I’ve mentioned before that my maternal grandmother is originally from Mississippi, and that when I was 10, my family took a trip to New Orleans and my grandmother’s hometown of Brookhaven, Mississippi.
While I have grown up on some southern staples – grits, bread pudding, and the “correct” kind of cornbread (read: not sweet) – the whole trip was an opportunity to eat some other foods that my grandmother grew up eating, but I had never had a chance to try, such as beignets, pecan pralines, and – perhaps most importantly – gumbo.
I have spent my whole life hearing my momma talk about eating her grandmother’s crab gumbo and how wonderful it was.
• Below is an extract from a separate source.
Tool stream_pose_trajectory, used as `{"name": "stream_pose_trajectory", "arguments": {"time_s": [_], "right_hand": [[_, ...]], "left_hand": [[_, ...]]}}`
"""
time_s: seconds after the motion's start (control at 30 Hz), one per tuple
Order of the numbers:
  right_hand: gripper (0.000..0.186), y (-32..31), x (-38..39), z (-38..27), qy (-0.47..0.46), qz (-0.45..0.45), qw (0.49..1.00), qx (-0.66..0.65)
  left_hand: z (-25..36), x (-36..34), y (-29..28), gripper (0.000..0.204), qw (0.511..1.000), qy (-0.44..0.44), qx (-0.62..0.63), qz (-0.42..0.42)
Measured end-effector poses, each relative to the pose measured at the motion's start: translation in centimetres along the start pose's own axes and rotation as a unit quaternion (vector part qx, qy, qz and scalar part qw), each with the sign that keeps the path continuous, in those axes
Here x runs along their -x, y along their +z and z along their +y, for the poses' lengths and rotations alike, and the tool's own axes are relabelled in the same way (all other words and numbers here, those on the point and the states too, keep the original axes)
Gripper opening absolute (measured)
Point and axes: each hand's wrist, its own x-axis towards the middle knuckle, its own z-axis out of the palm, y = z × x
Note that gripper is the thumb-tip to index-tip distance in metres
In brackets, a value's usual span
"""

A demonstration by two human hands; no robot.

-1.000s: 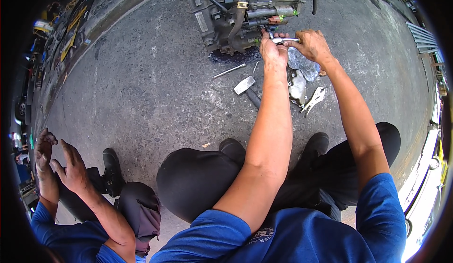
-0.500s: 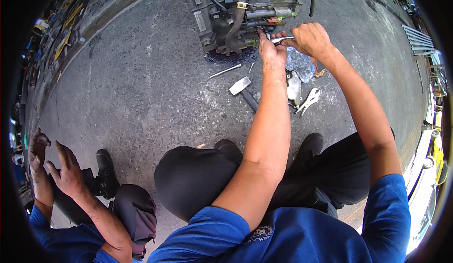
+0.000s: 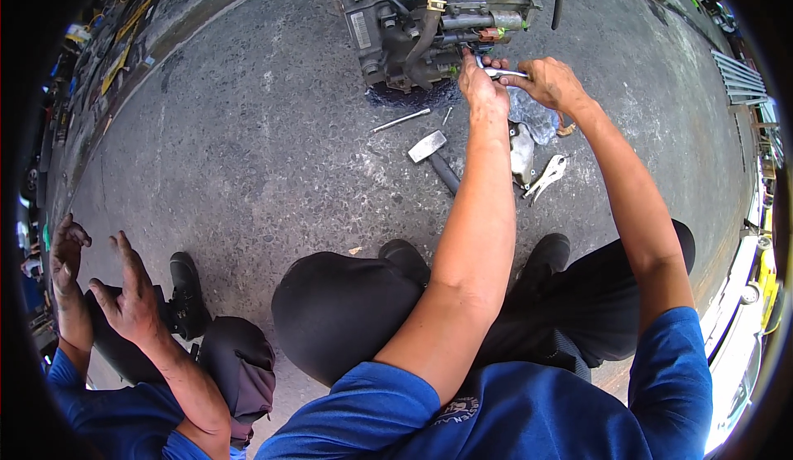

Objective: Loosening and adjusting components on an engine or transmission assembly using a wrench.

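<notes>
A greasy gearbox-like vehicle unit [image 3: 405, 39] with hoses and a cylindrical part lies on the ground at the top of the view. At its near right side my left hand [image 3: 482, 87] is closed around the head end of a ratchet wrench [image 3: 504, 73], fingertips against the unit. My right hand [image 3: 553, 85] grips the end of the wrench's handle, which lies roughly level. What the wrench's head sits on is hidden by my left hand. Under my forearms are a clear plastic bag [image 3: 533, 116], a metal cover [image 3: 521, 154] and locking pliers [image 3: 546, 177].
A hammer [image 3: 428, 146] lies left of my left forearm, with a metal extension bar [image 3: 401, 120] and a small bolt [image 3: 447, 116] beyond it. Dark fluid [image 3: 405, 97] wets the ground below the unit. At lower left a co-worker's hands [image 3: 132, 299] are raised.
The whole view has shifted slightly, so the unit and tools sit a little farther right. Both my hands keep their hold on the wrench. The co-worker's hands have shifted slightly.
</notes>
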Motion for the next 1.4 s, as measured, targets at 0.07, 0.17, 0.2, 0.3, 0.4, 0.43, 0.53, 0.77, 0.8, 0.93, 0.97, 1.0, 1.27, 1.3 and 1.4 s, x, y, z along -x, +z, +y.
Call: {"name": "stream_pose_trajectory", "arguments": {"time_s": [0.07,0.17,0.2,0.3,0.4,0.43,0.53,0.77,0.8,0.93,0.97,1.0,1.27,1.3,1.4], "right_hand": [[0.061,1.5,-0.4,0.4,0.051,-0.072,0.984,-0.155],[0.062,3.4,-0.4,1.0,0.055,-0.061,0.962,-0.26],[0.062,3.2,-0.3,0.9,0.068,-0.077,0.961,-0.255],[0.058,1.5,-0.3,0.2,0.08,-0.076,0.984,-0.143],[0.042,-1.2,-0.4,-0.9,0.002,0.0,0.997,0.074],[0.042,-1.8,-0.6,-1.6,0.002,0.001,0.997,0.075],[0.022,-3.1,-0.8,-3.3,-0.107,0.17,0.954,0.224],[0.047,-2.5,-0.4,-0.6,-0.056,0.077,0.984,0.151],[0.054,-2.6,-0.5,-0.5,-0.055,0.052,0.986,0.151],[0.063,-3.0,-0.8,-0.4,-0.066,0.027,0.985,0.16],[0.063,-3.1,-0.8,-0.4,-0.066,0.026,0.985,0.159],[0.063,-3.3,-0.9,-0.4,-0.062,0.024,0.986,0.153],[0.063,-3.6,-0.8,-0.6,-0.049,-0.015,0.989,0.139],[0.063,-3.6,-0.8,-0.5,-0.052,-0.013,0.989,0.141],[0.063,-3.3,-0.7,-0.5,-0.059,0.006,0.988,0.146]], "left_hand": [[0.1,0.1,0.1,0.019,0.999,0.021,-0.039,0.002],[-0.1,-0.2,0.5,0.018,0.993,0.048,-0.103,0.036],[0.0,-0.2,0.4,0.018,0.993,0.042,-0.102,0.038],[0.2,-0.4,0.1,0.019,0.994,0.031,-0.092,0.039],[0.4,-0.9,-0.3,0.025,1.0,-0.024,0.014,0.015],[0.6,-1.2,-0.5,0.028,0.997,-0.057,0.042,-0.011],[0.6,-1.3,-0.2,0.032,0.99,-0.104,0.089,-0.028],[0.1,-0.4,0.6,0.034,0.998,-0.062,0.031,0.004],[0.3,-0.4,0.6,0.034,0.998,-0.062,0.031,0.004],[0.4,-0.4,0.7,0.033,0.997,-0.066,0.049,0.016],[0.4,-0.4,0.7,0.032,0.996,-0.066,0.053,0.018],[0.4,-0.4,0.7,0.032,0.996,-0.066,0.053,0.02],[0.0,0.1,0.6,0.035,0.996,-0.07,0.062,-0.006],[-0.1,0.1,0.7,0.035,0.995,-0.072,0.063,-0.007],[-0.2,0.0,0.5,0.035,0.997,-0.056,0.055,-0.018]]}}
Unfortunately, Ma-Ma never wrote down her gumbo recipe, and so we were never able to replicate it. But, after eating at the famous Brennan’s, Momma declared that their gumbo was as close to Ma-Ma’s gumbo as she had ever had.
And so, on a recent visit to my parents’ house, Momma and I put together bits and pieces of her memories, along with some guidance from Brennan’s and John Besh, and set out to recreate my great-grandmother’s gumbo.
Gumbo, while not a difficult dish to make, does require a few different components, all of them important. First, there’s the roux: make sure you take the time to get the color in your roux – it’s what is going to give your gumbo that deep, rich flavor! Then, there’s the filè: made from powdered sassafras leaves, this is going to help thicken your gumbo, and also imparts flavor. While you can make your gumbo without it, it should not be too hard to find at your local grocery store (and can definitely be found online). And finally, there’s what you put in your gumbo: while we stuck with shrimp and crab, those of you who prefer a little extra spice in your gumbo can most certainly add in some andouille sausage.
So bring a piece of New Orleans into your home and celebrate Fat Tuesday – or, really, any day that ends in “y” – with some seafood gumbo.
- ½ cup vegetable oil
- ½ cup flour
- 1 medium onion, diced
- 1 green pepper, diced
- 5-6 cloves garlic, minced
- 1 pound okra (fresh or frozen), cut into ½-inch pieces
- 1 16-ounce can tomato sauce
- 1 16-ounce can diced tomatoes
- 1½ teaspoons dried thyme
- 1½ quarts seafood or chicken stock
- ⅓ cup Worcestershire sauce
- 2 bay leaves
- 1½ teaspoons salt
- ½ teaspoon black pepper
- 1 pound raw shrimp, peeled and deveined
- 1 pound cooked lump crab meat
- 1 tablespoon file powder
- Heat the oil in a large dutch oven over medium-high heat. Once hot, add the flour - it will sizzle and spatter a bit - and whisk until smooth. Lower the heat to medium and continue stirring for about 15 minutes, until the roux is the color of milk chocolate.
- Add the onion to the pot and continue stirring until the mixture is the color of dark chocolate.
- Add the pepper, garlic and okra (if using fresh). Cook for about 3 minutes, then add the tomatoes and tomato sauce. Cook for about 20 minutes, stirring occasionally.
- Add the stock, thyme, Worcestershire sauce, bay leaves, salt and pepper. Bring to a boil. (If using frozen okra, add it now and allow to thicken slightly before continuing.)
- Add the uncooked shrimp, and simmer for about 10-12 minutes, just until the shrimp is mostly cooked. Add the crab and continue simmering until the shrimp is completely cooked and the crab is heated through.
- Remove from heat and add the file (do not add while the gumbo is still simmering, or else it can become stringy). Remove bay leaves. Serve over cooked white rice.